Katie is a Vancouver-based writer and the managing editor of NUVO Magazine for whom she pens stories about travel, the arts, culture and more. She can be found on Twitter and Instagram @katienanton. So let’s discover what’s going on in Western-Canada.
What makes a story interesting for your outlet?
Generally speaking, we are not on the hunt for trending topics but for stories with substance, longevity, and quality. When it comes to travel, we value atypical, off-the-beaten-path adventures and rare experiences. A story also needs to be the right fit for our editorial calendar make-up as we rarely repeat subject matter.
What elements influence whether or not you read a pitch?
Concise, personalized pitches with accompanying visuals that get to the point early. Still, content is king: it is not how you pitch so much as what you are pitching.
What is an example of the best/worst pitch you have received in the past six months
Best: Short, sweet, tailored, editor’s name spelled correctly—and, with the magic of “perfect timing”, it filled a gap for a specific column that needed filling.
Worst: There are a lot, but generally speaking a pitch frustrates when it is wildly off-target for our publication, then the sender follows up more than twice. After one follow-up, it can be considered a no. Not all pitches can be answered. Not even the best ones. That said, a second “reminder” e-mail is usually appreciated; a third is not. Also, voicemails are not as effective as some think.
Should PR professionals be incorporating social media ready content in their pitches for you? If so, what do you need?
All relevant social media handles, and images, are appreciated, though no editor I know would ever use a “suggested tweet”. Our job is to come up with those words, so no need to include them.

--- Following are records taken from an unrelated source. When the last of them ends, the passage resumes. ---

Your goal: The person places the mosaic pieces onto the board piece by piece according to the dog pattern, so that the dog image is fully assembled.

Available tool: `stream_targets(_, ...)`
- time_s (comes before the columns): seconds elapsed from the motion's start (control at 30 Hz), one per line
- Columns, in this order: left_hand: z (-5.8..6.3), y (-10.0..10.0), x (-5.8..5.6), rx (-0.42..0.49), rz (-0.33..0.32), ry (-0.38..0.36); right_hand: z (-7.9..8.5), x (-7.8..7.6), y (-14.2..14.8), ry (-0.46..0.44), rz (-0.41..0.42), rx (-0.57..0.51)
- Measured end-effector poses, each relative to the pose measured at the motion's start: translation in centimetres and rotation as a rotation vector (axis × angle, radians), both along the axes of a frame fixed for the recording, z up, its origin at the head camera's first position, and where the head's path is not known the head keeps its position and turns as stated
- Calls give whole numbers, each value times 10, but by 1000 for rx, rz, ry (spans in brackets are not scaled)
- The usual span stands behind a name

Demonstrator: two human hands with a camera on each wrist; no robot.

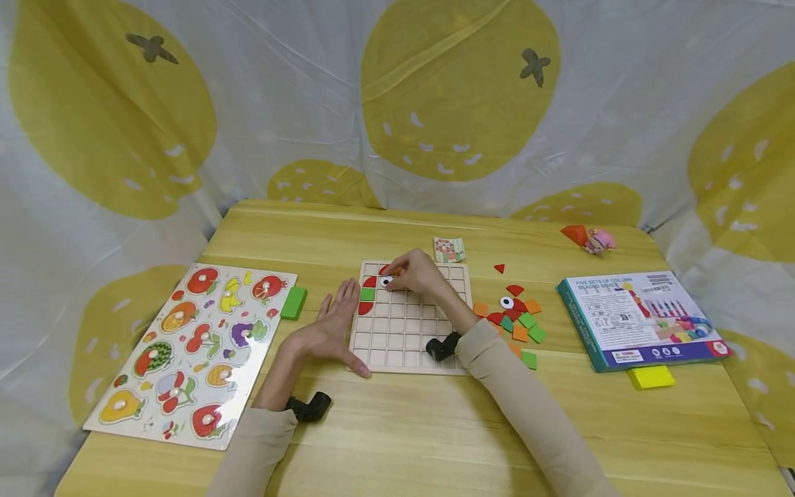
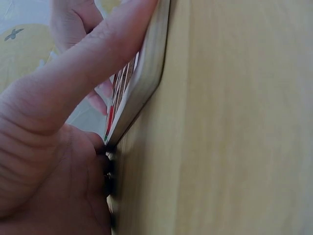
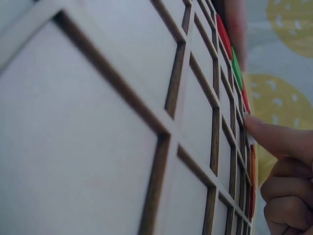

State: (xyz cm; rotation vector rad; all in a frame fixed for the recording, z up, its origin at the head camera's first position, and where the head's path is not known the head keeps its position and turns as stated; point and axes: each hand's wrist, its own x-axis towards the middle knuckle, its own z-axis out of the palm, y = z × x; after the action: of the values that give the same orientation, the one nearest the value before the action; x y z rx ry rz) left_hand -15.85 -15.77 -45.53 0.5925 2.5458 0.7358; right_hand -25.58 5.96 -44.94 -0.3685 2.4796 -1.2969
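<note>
Left hand [image 1: 328, 330], grip apart, touches the board [image 1: 395, 324] at left; right hand [image 1: 417, 272] pinches an eye tile [image 1: 386, 281] near its far-left corner.

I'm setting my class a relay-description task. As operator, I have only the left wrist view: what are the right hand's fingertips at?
Observer: The right hand has its fingertips at a white eye piece on the grid board.
Operator: What lies right of it?
Observer: A scatter of loose tiles, mostly red, orange and green.
Operator: And by its far edge?
Observer: A small printed card.
</note>
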Motion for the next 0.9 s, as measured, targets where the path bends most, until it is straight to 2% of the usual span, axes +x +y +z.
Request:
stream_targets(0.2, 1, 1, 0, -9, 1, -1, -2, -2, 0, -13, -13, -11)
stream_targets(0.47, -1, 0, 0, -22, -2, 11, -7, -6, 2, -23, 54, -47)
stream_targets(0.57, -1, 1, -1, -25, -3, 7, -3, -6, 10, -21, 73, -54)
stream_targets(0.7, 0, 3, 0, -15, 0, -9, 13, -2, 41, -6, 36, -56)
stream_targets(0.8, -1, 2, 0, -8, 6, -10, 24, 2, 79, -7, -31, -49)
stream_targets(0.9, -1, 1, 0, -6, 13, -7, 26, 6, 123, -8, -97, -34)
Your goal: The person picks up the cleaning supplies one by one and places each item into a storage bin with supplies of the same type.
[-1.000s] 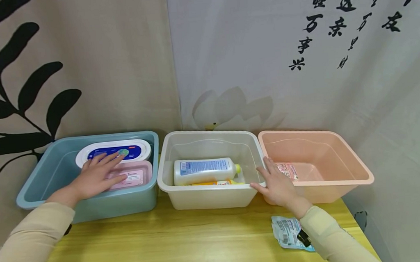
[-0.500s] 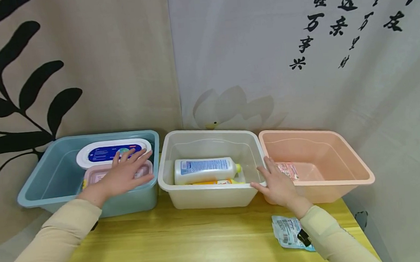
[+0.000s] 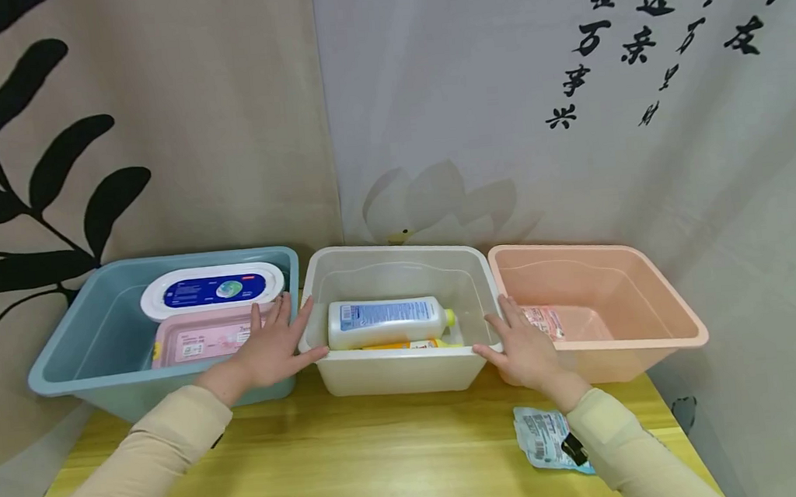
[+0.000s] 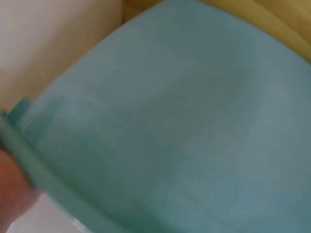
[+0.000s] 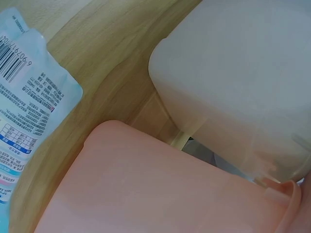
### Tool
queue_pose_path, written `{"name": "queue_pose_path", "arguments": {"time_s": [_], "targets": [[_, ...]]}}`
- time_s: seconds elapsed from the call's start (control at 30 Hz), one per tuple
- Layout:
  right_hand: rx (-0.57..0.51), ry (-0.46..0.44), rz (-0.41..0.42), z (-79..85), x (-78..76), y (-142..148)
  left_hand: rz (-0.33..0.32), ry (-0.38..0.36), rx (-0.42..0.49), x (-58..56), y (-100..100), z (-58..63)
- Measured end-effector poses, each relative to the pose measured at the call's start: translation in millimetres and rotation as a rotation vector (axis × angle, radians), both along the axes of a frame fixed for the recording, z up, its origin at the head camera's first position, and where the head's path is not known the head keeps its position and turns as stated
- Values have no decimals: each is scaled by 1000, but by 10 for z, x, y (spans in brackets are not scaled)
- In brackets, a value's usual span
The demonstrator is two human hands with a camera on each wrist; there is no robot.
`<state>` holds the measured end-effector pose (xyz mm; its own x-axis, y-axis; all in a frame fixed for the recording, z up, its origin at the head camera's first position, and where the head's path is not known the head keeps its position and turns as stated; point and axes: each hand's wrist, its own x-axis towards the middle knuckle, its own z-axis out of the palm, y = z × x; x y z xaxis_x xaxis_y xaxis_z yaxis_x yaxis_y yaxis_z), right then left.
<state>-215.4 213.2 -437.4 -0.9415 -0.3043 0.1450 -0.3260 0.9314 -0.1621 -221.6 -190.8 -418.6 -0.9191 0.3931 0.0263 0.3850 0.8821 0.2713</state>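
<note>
My left hand [image 3: 273, 350] has spread, mostly straight fingers over the meeting corners of the blue bin [image 3: 65, 386] and the white bin [image 3: 397, 375]; its thumb reaches the white bin's front-left rim. At the white bin's right rim, beside the pink bin [image 3: 668, 297], rests my right hand [image 3: 528, 351], fingers extended and thumb at the front rim. Inside the blue bin lie a white oval wipes pack [image 3: 212, 289] and a pink rectangular pack [image 3: 205, 338]. The white bin holds a white bottle [image 3: 386, 323] with a yellow-green cap and an orange-yellow item [image 3: 409, 346].
A light blue pouch [image 3: 545, 438] with printed text lies on the wooden table [image 3: 386, 460], partly under the right forearm. In the pink bin is a red-and-white packet [image 3: 546, 323]. Cloth curtains hang behind the row of bins.
My left hand has moved right, from over the wipes packs to the corner between the blue and white bins, uncovering the packs. The right hand stays at the white bin's rim.
</note>
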Motion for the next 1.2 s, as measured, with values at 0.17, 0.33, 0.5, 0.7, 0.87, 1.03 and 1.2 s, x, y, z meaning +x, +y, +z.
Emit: {"name": "queue_pose_path", "arguments": {"time_s": [0.17,0.33,0.5,0.7,0.87,1.03,1.2], "targets": [[-4,5,-6,-5,30,44,-23,35,-22,17,46,-80],[-13,3,-10,-21,62,87,-72,58,-41,42,61,-105],[-12,14,-4,-40,59,117,-104,78,-51,63,50,-120],[-69,27,43,-33,21,128,-115,108,-70,71,11,-131],[-173,109,147,2,46,175,-94,84,-74,84,-32,-128],[-131,159,221,-10,185,295,-84,75,-83,82,-42,-118],[-91,240,291,-120,362,453,-82,81,-78,98,-33,-102]]}}
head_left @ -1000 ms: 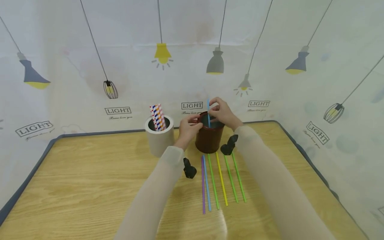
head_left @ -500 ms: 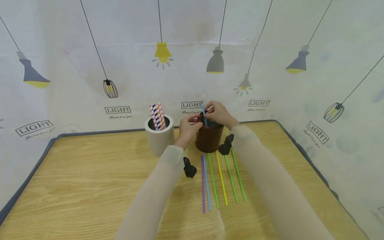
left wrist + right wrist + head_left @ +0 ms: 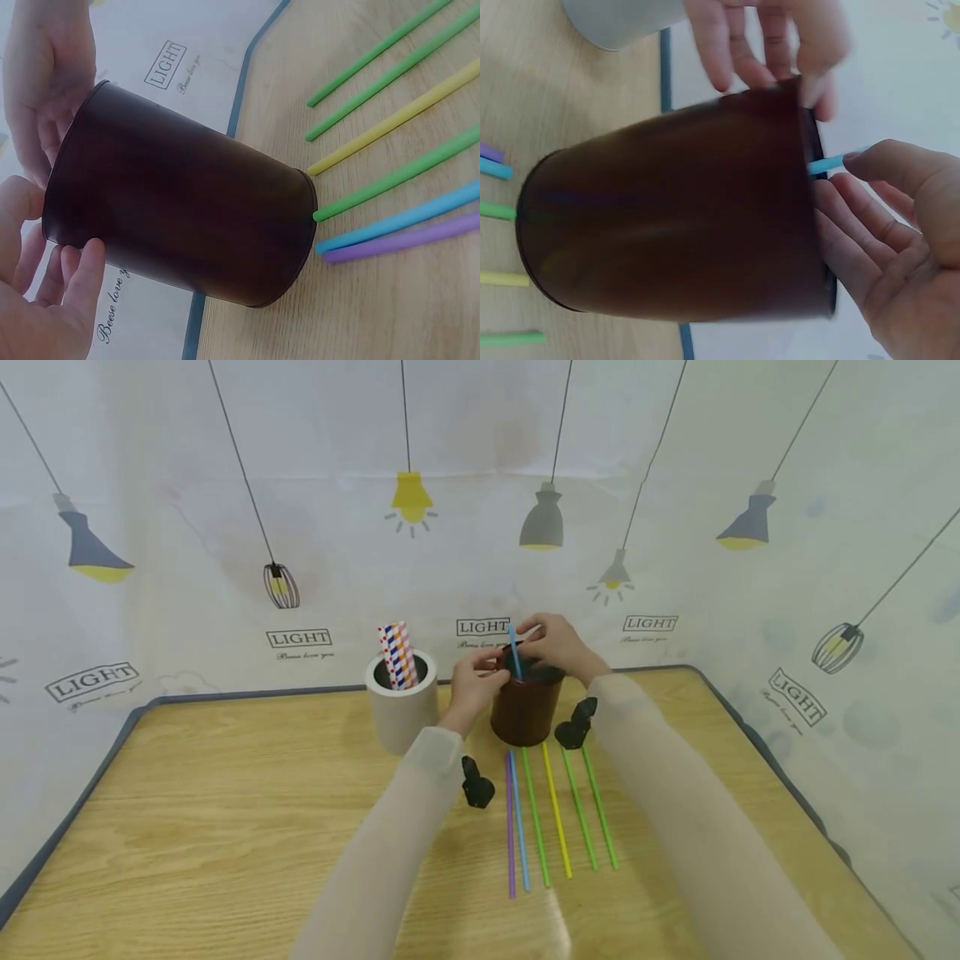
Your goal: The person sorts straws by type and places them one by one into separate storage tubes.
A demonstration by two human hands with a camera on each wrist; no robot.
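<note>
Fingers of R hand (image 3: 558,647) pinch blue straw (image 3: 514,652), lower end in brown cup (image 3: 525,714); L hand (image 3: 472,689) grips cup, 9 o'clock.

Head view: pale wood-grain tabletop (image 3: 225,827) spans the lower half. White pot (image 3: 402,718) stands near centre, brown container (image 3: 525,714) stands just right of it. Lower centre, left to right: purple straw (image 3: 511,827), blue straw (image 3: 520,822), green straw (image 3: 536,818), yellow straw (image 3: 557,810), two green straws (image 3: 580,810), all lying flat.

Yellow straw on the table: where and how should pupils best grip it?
Probably pinch the yellow straw mid-length, from above: it lies flat, with gaps to the green straws beside it; its far end sits by the brown container.
</note>
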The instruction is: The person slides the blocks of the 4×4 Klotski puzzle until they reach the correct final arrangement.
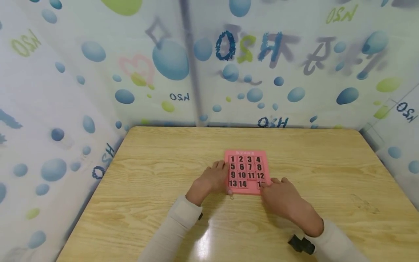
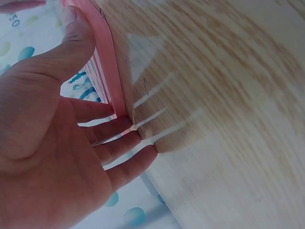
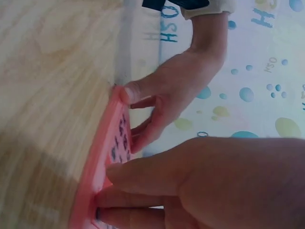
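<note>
A pink number slide puzzle (image 1: 252,187) lies flat on the table, its dark numbered tiles set in rows. The bottom row shows a gap between tile 14 (image 1: 242,184) and tile 15 (image 1: 260,184). Along the puzzle's left side, my left hand (image 1: 213,177) holds the frame, thumb near the front corner and fingers farther back. My right hand (image 1: 283,196) is at the front right, its fingertips on tile 15 and partly covering it. The left wrist view has the left hand (image 2: 52,124) against the pink edge; the right wrist view has the right hand (image 3: 214,183) touching the puzzle's face.
The wood-grain table (image 1: 147,156) extends around the puzzle. Behind it and at the sides hang pale sheets (image 1: 209,87) with blue and green drops and lettering. A black strap piece (image 1: 301,244) sits at the right wrist.
</note>
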`<state>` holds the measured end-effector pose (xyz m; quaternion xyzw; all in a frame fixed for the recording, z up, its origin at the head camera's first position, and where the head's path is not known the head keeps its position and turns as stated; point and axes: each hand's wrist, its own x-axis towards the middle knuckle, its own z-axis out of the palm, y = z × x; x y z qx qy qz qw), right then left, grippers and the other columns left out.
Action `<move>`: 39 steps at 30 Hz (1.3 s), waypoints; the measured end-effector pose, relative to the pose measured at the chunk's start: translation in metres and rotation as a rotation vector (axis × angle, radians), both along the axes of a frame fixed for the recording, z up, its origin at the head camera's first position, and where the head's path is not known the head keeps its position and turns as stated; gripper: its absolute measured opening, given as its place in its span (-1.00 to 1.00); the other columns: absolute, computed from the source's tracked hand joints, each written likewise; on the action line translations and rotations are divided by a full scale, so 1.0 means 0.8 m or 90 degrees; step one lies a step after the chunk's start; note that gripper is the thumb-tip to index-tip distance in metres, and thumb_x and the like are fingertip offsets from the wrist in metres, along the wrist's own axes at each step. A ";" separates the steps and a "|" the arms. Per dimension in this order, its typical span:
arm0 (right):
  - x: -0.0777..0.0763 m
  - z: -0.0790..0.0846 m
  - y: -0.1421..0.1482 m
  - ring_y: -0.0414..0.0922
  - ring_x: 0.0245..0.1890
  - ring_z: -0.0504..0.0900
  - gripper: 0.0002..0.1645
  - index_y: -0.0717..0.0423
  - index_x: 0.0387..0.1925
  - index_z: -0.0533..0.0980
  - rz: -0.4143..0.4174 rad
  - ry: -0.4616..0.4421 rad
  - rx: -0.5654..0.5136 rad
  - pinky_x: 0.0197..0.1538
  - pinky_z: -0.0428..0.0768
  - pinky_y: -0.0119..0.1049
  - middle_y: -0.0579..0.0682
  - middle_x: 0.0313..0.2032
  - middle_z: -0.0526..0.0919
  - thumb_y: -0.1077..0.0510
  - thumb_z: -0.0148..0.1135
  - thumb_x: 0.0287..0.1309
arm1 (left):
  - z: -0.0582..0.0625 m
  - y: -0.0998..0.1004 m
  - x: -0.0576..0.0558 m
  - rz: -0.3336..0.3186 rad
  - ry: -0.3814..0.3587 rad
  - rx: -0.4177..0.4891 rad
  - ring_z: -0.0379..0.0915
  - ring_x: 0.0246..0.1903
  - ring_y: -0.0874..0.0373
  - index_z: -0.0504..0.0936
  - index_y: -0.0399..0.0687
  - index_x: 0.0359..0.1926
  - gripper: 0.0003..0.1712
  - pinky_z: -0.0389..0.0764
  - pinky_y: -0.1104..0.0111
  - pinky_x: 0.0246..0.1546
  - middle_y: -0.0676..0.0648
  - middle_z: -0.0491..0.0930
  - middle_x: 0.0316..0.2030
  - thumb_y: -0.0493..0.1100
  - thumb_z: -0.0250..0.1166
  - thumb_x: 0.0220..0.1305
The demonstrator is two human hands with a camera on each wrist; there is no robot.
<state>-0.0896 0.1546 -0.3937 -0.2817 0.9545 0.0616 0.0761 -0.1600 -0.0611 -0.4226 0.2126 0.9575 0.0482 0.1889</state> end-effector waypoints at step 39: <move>-0.009 -0.012 0.010 0.23 0.24 0.49 -0.55 0.14 0.20 0.56 0.010 -0.034 -0.095 0.07 0.54 0.24 0.10 0.22 0.58 0.05 0.12 0.39 | -0.001 -0.013 0.008 -0.015 -0.004 0.034 0.02 0.47 -0.07 -0.01 -0.19 0.54 0.13 0.33 0.02 0.35 -0.20 0.11 0.46 0.31 0.31 0.22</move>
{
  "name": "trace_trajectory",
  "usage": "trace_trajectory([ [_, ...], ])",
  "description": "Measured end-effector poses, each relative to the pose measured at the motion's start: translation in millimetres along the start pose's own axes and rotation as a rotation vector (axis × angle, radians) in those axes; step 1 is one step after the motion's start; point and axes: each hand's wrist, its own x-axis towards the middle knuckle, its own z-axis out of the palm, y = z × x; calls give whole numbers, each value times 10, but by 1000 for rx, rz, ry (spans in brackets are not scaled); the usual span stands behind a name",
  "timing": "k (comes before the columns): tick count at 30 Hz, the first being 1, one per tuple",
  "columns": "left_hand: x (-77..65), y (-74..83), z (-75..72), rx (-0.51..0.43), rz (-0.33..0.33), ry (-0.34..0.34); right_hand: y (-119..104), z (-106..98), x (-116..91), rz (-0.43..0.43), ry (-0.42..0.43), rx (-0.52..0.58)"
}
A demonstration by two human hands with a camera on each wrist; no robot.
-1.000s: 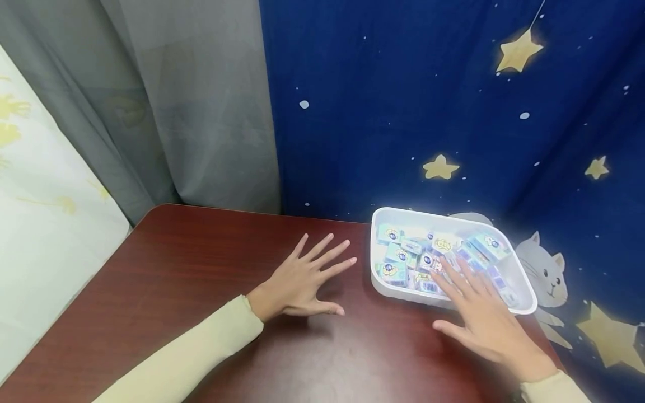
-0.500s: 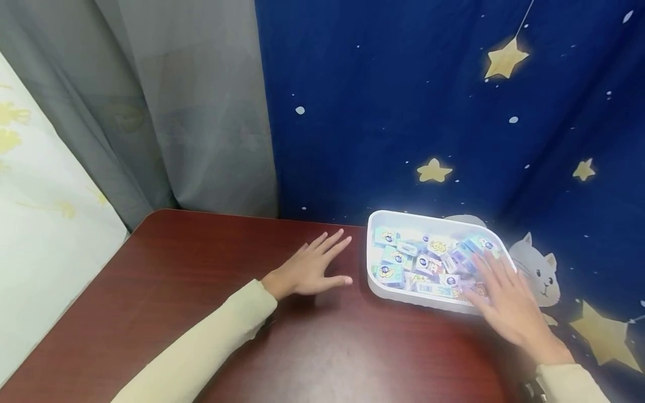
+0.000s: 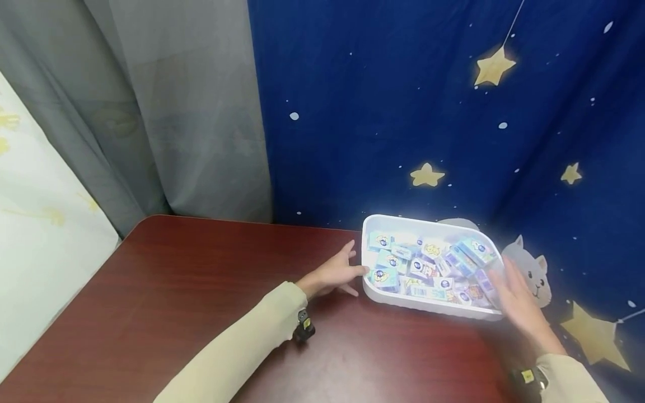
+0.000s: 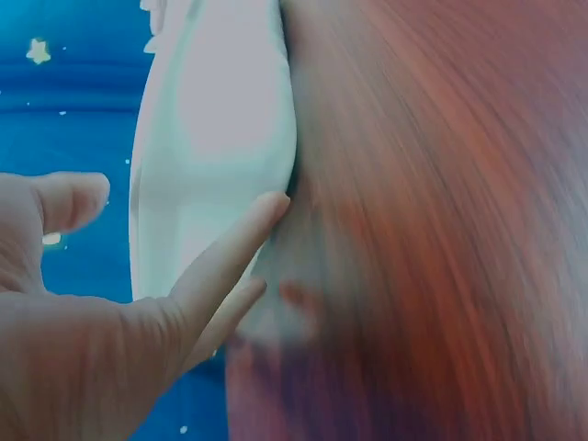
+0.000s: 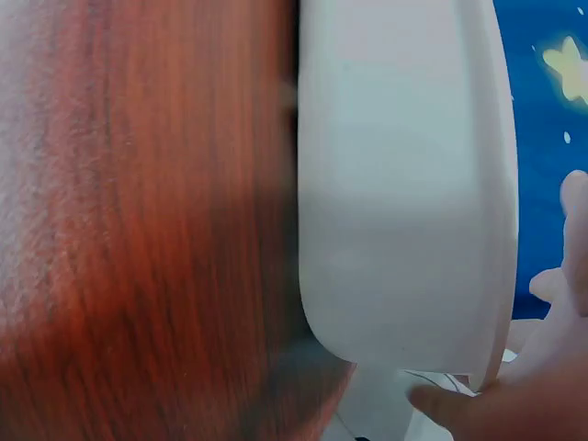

How should PR professionals tailor their pitches to appeal to Canadian media?
This is a difficult question to answer because we at NUVO prefer that pitches are not tailored to “Canadian” audiences. If there is that obvious Canadian link, we’ll notice it, but we consider our readers well-travelled urbanites. We live in a global village and our readers have an understanding and appreciation of that, so overall we want internationally-derived, NUVO-relevant content.
Do you have any advice you would like to share with tourism boards on how to work best with NUVO specifically?
As a quarterly publication, we only have so much real estate in-book. Truth be told, sometimes there is no room for all the great stories (that’s why it’s wonderful to also have our website, NUVOmagazine.com, with additional original content). Also, follow-ups are appreciated, but please have patience. If something is of interest we have not forgotten about it, there are simply a lot of other factors at play that we are juggling—along with the hundreds of daily e-mails that we know you get as well.